At first they made so much money Aunty Frisco bought herself a new wheelchair with a motor in it. You could hear that thing revving all the way from the street.
Aunty Frisco didn’t let Curl have no money, though — that’s how come Curl started tricking on her own. Down in the Fun Shop them lines started getting smaller and smaller. Sometimes Curl would meet her tricks in Old Man Turpentine’s back room. Curl says he was always looking out for her.
After Curl moved in with me and Boobie things started getting kind of nice, like we was in a real crib, with walls and food and bodies moving through it and light shining off of them bodies. Even though it was only a tent in the woods and there wasn’t no real walls, it was still like that.
Sometimes I’d wake up and watch Curl’s and Boobie’s shadows moving. Then I’d close my eyes and listen to their voices groaning all hot and slow.
Sometimes the three of us would lay together just to stay warm. They’d let me in the middle cuz I’m the smallest. Sometimes Curl would even comb my hair and try braiding it. Even though I ain’t no girl I’d let her do it cuz it’s long, and she’d tell me stories about her tricks and that voice would get behind your mind the way a song can.
We had to quit cooking in the tent cuz Boobie almost burnt it down. He’s got this freaky thing with fire. Sometimes he’ll light a match and watch the flame drop all the way to his fingers. It don’t even faze him.
Then one day the radio stopped working. And two weeks later all of that other homicidal shit happened with Boobie and his parents. And now we’re just in Boobie’s pops’s spray-painted Skylark, scouting pigs and raiding Dumpsters.
So now I’m in it for the long run.
All three of us is.
Boobie made us make a symbolic pledge.
I didn’t know what that meant but Curl said it was important.
We stopped the car on this gravel road in this town called Creston. Boobie made each of us close our eyes and fall backwards. First Curl and Boobie caught me, and then me and Boobie caught Curl. It wasn’t easy catching Boobie cuz he’s so big, but we did it. Afterwards we touched tongues and put some ants in a marshmallow and ate it.
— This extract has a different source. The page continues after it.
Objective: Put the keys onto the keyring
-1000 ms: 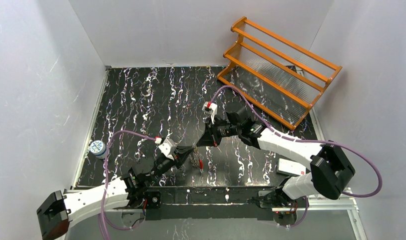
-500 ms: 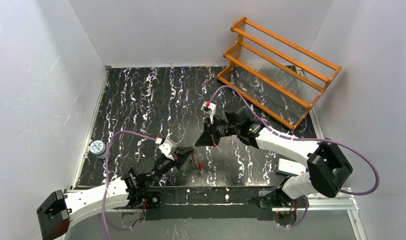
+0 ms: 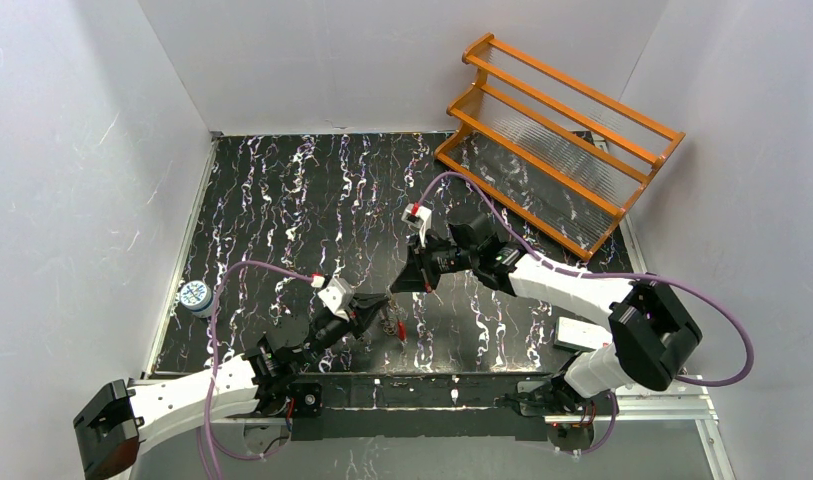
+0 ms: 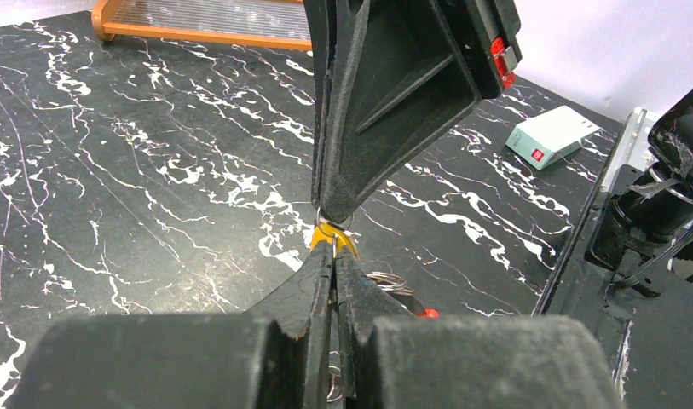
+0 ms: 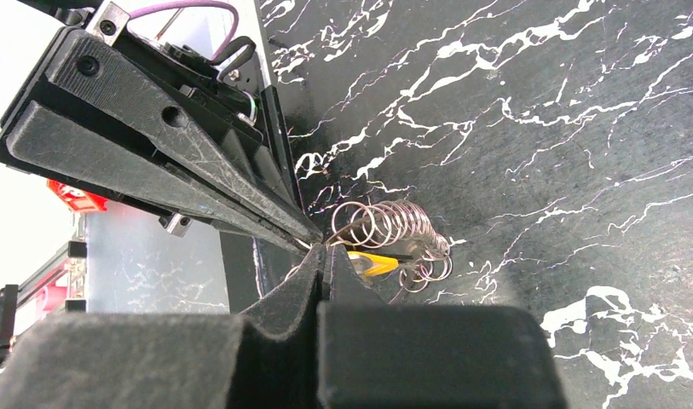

Curl says pledges are good cuz they give you reasons to do shit.
I guess things ain’t so wack, really.
As long as Curl finds some birds to count.
As long as them highway pigs don’t bust us and the baby keeps quiet, there ain’t no sense in complaining.
The thing about babies is they’re always grabbing at your tits. This one’s all over mine like they have Strawberry Quik inside. Baby hands are tiny but they’re strong, and they know right where to grab. And always when you’re looking out the window or watching the road slinking by; always when you’re not paying no attention to them.
And when you’re counting birds to keep busy those baby fingers are like little hot spiders crawling on you.
I was blowing in his face earlier, just to get him to stop crying because Boobie was looking at me in the rearview mirror with all those powers in his eyes. The minute you stop blowing the baby starts squeaking like Styrofoam. And that makes that itch come and you scratch it but that doesn’t help much so you look for some birds to count but there isn’t anything in the sky but that dirty metal color.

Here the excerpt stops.